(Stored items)
┄┄┄┄┄┄
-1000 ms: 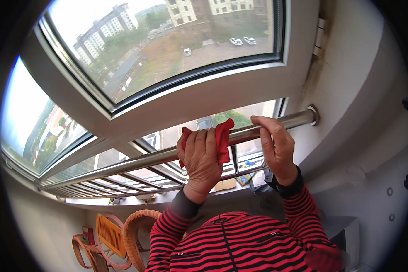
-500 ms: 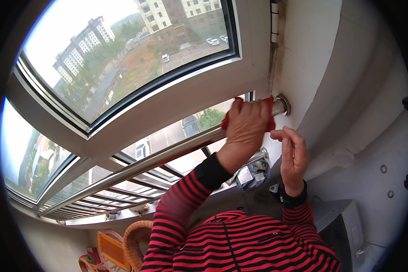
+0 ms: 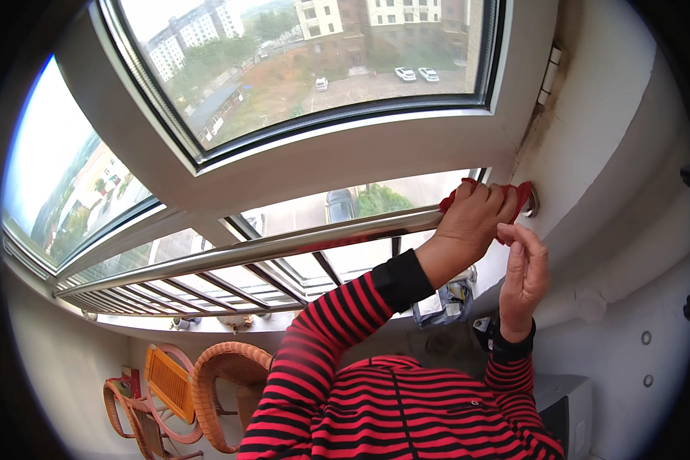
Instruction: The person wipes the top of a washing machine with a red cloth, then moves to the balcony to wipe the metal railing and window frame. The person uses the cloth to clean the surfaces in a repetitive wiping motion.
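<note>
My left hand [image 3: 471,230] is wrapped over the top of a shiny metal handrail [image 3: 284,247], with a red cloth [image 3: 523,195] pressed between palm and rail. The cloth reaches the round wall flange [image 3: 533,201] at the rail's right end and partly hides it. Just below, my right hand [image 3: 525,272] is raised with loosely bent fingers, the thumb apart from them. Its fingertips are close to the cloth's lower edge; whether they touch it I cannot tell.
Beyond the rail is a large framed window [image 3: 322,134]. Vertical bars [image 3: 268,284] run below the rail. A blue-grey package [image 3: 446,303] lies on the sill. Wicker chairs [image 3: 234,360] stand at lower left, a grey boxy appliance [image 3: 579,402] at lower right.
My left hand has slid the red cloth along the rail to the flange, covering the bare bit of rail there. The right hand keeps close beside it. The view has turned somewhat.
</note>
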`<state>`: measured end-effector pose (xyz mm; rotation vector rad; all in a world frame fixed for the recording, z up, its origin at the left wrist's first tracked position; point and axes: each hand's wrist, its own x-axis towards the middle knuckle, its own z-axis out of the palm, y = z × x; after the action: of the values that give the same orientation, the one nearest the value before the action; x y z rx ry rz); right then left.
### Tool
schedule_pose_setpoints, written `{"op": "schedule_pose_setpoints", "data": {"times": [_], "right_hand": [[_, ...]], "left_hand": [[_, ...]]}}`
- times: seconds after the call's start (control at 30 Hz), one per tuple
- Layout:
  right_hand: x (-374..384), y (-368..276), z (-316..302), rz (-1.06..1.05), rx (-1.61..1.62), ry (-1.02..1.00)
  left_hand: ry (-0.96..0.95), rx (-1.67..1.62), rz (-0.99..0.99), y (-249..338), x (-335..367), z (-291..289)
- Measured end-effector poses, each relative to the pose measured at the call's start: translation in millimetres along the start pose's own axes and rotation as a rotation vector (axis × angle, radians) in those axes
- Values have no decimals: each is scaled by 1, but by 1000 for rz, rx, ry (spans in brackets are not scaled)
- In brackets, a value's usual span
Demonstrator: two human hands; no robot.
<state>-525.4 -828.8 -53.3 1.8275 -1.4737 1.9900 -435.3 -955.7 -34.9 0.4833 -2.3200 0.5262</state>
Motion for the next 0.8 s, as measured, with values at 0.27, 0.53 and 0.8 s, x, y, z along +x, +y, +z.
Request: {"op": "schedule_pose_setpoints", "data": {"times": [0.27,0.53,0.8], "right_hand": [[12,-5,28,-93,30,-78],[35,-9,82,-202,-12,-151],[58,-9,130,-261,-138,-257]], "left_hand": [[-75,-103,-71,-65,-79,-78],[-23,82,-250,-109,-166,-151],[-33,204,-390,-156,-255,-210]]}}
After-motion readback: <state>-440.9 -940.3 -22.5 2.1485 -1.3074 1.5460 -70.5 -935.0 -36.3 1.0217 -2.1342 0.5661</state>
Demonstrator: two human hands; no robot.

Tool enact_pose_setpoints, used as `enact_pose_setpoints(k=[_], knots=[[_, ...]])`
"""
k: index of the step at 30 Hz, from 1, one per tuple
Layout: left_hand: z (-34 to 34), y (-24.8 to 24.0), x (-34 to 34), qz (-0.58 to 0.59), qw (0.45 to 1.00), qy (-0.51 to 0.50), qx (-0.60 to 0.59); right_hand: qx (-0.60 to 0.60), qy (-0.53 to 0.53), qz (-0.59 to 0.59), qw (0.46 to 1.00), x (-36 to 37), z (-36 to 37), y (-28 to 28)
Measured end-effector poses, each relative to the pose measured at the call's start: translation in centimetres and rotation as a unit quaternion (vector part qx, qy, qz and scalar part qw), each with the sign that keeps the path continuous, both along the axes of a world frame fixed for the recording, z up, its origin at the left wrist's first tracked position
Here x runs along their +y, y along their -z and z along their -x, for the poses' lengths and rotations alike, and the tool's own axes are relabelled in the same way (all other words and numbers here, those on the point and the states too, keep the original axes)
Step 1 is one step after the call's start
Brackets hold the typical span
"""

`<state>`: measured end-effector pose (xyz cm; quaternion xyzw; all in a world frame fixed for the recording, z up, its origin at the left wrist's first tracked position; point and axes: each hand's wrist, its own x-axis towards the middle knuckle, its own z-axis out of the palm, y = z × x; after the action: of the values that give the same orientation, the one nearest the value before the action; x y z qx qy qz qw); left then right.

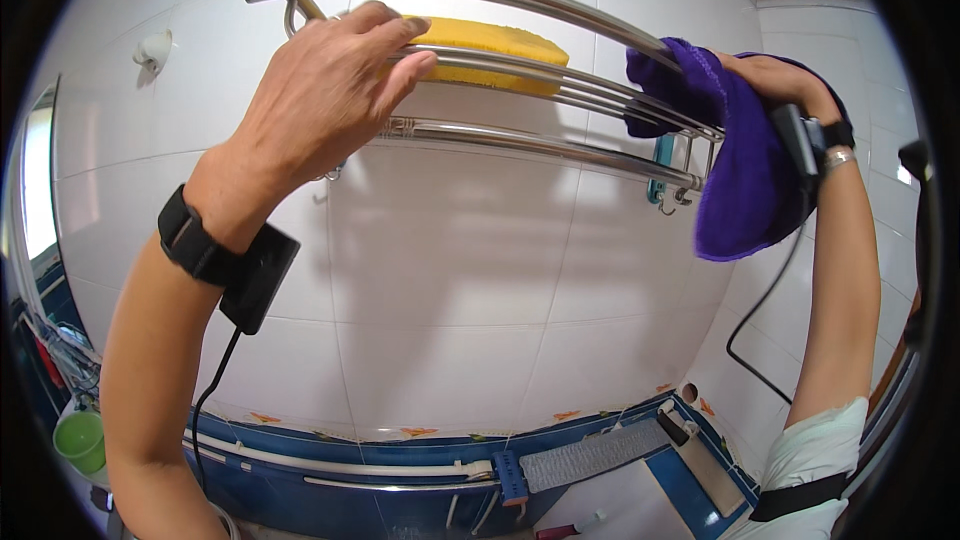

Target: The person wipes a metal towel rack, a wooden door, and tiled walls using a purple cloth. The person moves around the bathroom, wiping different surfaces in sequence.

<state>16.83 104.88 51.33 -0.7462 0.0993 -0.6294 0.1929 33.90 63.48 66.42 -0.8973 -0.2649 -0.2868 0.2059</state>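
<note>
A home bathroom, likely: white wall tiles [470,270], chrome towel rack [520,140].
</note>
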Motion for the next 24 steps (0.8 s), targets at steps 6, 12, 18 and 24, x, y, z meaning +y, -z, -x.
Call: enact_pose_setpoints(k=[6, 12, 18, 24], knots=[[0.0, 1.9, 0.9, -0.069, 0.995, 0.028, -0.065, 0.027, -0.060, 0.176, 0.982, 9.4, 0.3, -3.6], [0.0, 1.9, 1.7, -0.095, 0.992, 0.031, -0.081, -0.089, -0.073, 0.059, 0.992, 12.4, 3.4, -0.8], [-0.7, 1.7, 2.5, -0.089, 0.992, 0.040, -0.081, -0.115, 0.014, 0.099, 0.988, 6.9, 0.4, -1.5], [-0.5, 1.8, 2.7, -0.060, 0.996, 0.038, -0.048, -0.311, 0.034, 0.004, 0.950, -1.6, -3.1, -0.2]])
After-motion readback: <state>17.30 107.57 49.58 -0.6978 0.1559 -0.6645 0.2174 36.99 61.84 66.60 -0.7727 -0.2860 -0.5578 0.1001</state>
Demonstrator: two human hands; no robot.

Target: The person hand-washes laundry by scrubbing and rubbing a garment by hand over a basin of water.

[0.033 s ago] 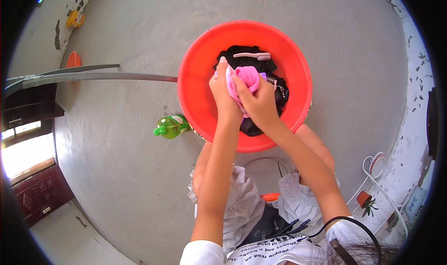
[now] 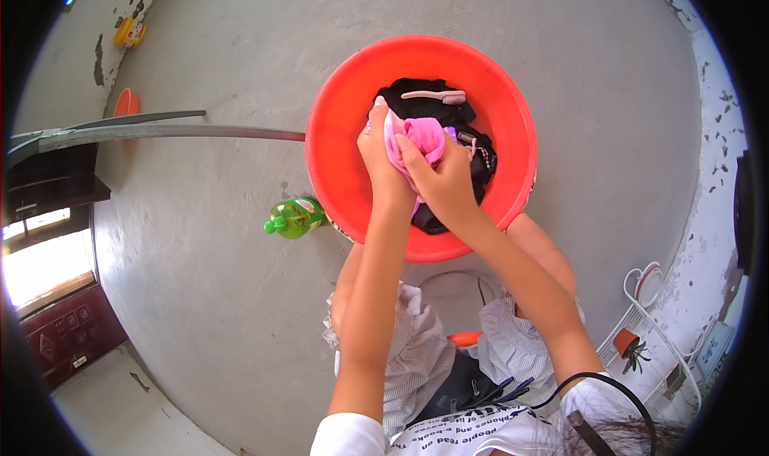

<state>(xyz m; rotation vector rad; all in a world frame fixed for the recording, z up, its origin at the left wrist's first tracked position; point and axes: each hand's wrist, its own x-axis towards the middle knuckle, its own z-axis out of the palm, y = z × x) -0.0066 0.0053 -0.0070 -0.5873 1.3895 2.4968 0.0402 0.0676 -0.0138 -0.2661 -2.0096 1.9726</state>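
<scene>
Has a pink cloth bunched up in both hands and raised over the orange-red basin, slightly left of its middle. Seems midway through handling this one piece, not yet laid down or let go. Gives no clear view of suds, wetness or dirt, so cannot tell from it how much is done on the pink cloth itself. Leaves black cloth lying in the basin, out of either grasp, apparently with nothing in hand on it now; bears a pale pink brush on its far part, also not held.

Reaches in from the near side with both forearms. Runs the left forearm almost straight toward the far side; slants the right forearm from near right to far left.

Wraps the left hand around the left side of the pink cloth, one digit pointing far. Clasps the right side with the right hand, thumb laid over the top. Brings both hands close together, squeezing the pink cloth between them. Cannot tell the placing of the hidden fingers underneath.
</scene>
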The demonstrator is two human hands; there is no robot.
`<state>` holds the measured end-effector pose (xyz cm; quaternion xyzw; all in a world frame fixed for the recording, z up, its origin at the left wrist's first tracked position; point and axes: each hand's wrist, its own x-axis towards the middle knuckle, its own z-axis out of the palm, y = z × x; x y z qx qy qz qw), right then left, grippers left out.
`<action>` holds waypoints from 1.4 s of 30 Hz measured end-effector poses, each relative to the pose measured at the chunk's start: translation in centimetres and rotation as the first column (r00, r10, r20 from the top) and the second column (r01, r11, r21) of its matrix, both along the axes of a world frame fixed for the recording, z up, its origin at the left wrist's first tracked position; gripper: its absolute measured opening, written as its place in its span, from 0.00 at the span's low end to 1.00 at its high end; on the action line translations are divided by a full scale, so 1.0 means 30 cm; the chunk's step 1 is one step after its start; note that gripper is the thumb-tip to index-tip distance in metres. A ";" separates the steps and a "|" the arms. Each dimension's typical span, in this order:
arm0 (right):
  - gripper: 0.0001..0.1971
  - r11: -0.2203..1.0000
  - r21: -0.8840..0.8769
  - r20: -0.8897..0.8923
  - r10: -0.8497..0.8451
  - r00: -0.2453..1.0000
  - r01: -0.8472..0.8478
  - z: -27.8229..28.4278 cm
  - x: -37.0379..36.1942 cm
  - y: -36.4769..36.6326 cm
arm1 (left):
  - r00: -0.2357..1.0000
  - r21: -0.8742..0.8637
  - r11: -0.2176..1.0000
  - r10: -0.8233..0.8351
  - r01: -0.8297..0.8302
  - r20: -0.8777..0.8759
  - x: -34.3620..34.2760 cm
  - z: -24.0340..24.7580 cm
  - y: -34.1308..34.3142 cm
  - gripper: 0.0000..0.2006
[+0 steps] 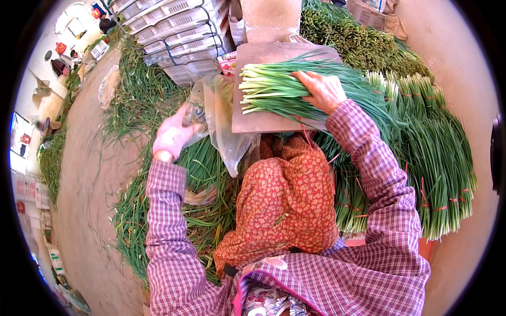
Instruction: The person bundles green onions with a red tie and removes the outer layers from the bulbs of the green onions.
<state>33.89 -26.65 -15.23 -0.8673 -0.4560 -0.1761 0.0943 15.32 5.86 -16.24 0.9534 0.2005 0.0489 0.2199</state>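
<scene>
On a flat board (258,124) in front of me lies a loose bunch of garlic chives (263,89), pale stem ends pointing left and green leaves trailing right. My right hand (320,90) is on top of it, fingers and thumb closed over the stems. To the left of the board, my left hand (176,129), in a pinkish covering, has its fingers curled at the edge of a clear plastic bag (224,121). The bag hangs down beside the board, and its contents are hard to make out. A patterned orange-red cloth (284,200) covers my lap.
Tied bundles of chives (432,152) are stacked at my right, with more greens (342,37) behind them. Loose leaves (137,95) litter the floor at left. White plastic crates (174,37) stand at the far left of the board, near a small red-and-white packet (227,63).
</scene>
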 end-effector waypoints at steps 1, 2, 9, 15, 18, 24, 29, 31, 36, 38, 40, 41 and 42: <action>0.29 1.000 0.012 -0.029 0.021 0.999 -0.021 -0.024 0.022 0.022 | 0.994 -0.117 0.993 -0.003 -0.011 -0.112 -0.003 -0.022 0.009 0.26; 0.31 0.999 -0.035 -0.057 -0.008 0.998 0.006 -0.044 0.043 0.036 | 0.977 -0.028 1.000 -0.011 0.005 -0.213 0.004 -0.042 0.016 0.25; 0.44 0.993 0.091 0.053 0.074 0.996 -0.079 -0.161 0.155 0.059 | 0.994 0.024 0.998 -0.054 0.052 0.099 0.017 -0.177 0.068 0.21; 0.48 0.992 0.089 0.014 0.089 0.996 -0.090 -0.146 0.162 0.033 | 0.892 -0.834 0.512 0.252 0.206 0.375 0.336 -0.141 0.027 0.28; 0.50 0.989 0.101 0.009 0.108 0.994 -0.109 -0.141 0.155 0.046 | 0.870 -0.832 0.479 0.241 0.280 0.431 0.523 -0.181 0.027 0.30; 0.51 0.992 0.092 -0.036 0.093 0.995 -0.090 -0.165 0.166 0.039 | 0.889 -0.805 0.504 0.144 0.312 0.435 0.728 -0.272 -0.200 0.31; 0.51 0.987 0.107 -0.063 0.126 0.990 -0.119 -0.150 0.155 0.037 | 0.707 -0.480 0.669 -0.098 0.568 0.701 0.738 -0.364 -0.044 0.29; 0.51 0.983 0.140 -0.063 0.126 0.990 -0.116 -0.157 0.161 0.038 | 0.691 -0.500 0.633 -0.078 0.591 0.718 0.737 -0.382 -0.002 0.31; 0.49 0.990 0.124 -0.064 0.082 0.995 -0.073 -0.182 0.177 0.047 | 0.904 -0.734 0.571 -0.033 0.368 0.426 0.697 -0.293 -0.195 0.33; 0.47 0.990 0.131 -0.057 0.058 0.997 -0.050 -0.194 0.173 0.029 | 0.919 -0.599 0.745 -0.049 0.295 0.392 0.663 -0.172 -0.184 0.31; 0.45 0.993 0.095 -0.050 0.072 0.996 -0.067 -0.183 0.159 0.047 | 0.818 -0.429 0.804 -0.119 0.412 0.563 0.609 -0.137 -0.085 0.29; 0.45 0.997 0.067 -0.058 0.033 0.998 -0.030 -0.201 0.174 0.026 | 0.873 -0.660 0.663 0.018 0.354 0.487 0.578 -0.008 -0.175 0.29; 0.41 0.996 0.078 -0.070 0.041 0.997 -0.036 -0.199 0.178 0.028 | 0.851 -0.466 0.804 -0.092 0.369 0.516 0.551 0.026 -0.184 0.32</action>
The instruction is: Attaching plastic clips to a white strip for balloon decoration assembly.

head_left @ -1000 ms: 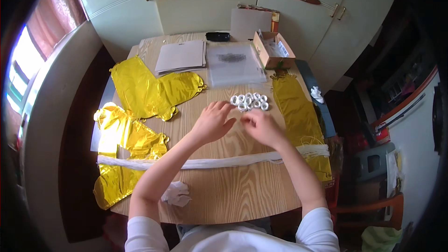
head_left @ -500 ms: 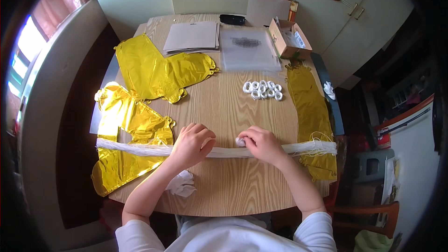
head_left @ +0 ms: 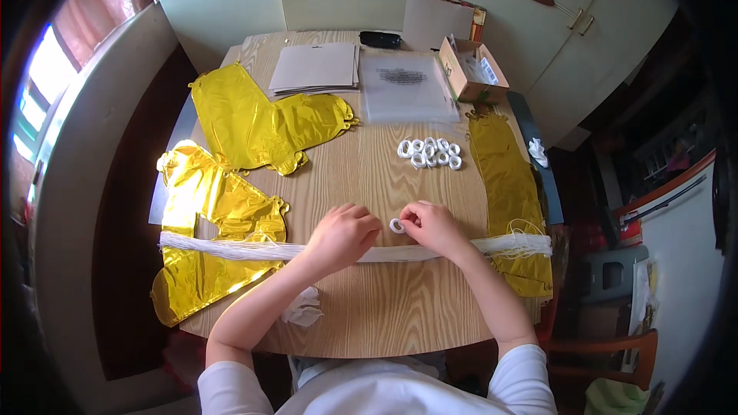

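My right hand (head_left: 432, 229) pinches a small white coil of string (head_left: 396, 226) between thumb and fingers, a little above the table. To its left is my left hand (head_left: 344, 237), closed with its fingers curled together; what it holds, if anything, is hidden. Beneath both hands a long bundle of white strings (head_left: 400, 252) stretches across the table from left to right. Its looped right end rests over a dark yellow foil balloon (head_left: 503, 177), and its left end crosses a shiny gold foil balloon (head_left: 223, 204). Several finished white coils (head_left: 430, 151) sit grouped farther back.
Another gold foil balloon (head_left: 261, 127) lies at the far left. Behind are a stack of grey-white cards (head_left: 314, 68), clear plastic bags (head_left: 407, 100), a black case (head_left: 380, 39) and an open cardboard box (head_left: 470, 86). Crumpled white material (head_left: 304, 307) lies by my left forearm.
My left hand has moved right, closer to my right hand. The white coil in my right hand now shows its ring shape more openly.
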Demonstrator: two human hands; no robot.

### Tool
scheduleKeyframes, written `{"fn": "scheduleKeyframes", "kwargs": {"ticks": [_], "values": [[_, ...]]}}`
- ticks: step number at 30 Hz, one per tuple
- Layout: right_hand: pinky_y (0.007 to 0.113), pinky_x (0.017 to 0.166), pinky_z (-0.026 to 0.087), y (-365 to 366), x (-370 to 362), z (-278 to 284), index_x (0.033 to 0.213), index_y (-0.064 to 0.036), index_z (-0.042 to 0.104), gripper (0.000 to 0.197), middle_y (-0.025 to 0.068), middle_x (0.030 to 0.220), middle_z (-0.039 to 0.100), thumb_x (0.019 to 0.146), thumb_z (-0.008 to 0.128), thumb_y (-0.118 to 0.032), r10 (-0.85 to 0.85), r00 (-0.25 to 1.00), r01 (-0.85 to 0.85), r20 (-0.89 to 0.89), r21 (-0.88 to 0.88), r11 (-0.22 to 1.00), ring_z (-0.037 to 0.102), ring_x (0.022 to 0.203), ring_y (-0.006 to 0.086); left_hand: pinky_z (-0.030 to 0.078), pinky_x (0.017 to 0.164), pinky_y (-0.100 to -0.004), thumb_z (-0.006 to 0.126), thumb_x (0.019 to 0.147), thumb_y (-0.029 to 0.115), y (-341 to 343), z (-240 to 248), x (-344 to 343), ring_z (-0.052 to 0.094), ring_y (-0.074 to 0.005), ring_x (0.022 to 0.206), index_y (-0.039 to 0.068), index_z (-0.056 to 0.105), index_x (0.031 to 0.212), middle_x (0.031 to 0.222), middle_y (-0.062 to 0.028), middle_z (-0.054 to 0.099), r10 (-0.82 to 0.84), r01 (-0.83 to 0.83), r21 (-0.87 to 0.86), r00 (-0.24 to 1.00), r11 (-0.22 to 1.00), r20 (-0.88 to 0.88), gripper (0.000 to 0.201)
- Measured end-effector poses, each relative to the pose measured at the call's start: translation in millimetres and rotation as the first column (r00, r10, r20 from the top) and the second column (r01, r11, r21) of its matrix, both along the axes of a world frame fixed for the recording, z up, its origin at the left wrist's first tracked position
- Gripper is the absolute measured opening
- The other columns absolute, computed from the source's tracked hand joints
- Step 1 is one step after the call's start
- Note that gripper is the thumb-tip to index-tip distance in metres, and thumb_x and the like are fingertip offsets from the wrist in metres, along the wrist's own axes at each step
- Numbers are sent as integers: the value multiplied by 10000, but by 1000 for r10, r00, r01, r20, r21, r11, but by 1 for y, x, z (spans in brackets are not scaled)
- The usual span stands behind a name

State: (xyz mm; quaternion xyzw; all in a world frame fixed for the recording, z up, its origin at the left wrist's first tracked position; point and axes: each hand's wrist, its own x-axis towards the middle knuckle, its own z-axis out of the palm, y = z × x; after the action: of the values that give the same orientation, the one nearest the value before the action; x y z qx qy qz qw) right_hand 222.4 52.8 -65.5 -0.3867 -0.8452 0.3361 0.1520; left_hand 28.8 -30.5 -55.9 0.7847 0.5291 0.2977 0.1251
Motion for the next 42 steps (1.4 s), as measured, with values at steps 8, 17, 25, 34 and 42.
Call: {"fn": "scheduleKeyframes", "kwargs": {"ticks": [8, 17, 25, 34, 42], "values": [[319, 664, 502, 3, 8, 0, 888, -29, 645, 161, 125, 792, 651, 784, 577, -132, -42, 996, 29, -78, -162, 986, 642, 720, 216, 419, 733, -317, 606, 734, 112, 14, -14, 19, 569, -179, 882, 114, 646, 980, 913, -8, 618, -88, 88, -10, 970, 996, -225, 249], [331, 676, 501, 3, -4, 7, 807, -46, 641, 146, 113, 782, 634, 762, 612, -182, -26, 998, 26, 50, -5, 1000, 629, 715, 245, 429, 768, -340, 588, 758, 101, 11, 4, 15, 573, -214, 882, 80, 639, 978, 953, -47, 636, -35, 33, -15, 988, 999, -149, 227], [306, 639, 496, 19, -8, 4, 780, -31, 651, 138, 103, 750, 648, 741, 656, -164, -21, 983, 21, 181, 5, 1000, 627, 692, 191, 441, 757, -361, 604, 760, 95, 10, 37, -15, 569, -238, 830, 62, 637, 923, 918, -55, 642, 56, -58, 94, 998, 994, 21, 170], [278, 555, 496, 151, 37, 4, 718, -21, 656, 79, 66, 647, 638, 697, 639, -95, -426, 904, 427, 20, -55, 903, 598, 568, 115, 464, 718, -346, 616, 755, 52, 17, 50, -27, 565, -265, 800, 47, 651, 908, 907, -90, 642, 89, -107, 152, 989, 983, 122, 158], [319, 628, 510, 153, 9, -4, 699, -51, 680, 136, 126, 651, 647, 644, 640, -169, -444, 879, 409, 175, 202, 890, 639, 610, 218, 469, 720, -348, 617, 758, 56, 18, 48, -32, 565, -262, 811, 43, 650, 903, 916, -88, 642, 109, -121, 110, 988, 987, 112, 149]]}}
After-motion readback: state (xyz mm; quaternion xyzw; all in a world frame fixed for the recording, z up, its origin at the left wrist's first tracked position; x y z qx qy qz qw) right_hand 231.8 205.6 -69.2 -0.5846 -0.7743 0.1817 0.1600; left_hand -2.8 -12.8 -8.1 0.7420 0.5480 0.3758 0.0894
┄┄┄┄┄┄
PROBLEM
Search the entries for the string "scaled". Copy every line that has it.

TASK OUTPUT
- Values have no decimals: each is scaled by 1, but by 1000 for rz, rx, ry (spans in brackets are not scaled)
- Numbers are sent as integers: the value multiplied by 10000, but by 1000 for r10, r00, r01, r20, r21, r11, but by 1 for y, x, z (spans in brackets are not scaled)

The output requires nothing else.